According to environmental justice advocate, Dr. John Ray, several problems converge in Butte’s Superfund projects. First, the environmental contamination is concentrated in areas inhabited by the poorest of Butte’s citizens.


The [Butte] area is contaminated with arsenic, lead, mercury, cadmium, and copper. The site is also unique in that people live and work amidst the toxics. The Butte Hill also has a disproportionate number of low-income citizens. The dust in many of their homes and yards is contaminated with lead, arsenic, and mercury. Health surveys of the area show elevated levels of cancer and other illnesses directly related to heavy metals exposure (2005).


Second, the low-income people most directly affected have been ignored. “EPA ignored the overwhelming public comments opposing its preferred waste-in-place (i.e., threat-in-place) remedy. Ignoring public comment is contrary to EPA national policy and contrary to sound, democratic public decision making” (2005).

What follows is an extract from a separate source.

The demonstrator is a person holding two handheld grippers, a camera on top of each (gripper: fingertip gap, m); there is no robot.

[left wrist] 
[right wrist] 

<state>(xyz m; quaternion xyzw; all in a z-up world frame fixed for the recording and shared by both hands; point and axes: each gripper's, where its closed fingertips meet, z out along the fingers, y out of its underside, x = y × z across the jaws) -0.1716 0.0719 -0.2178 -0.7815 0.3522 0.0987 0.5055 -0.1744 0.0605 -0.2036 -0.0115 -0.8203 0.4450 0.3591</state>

Along the Upper Clark Fork River Basin complex of NPL Superfund sites, the ecological crises associated with mega-mining and its aftermath are thus, in the view of the affected publics, exacerbated by democratic crises in decision making. These integrated crises have prompted this academic project in applied moral philosophy—a search for a humane, practicable, rational, and scientifically informed normative theory of ecological democracy, one that takes both nature and culture seriously.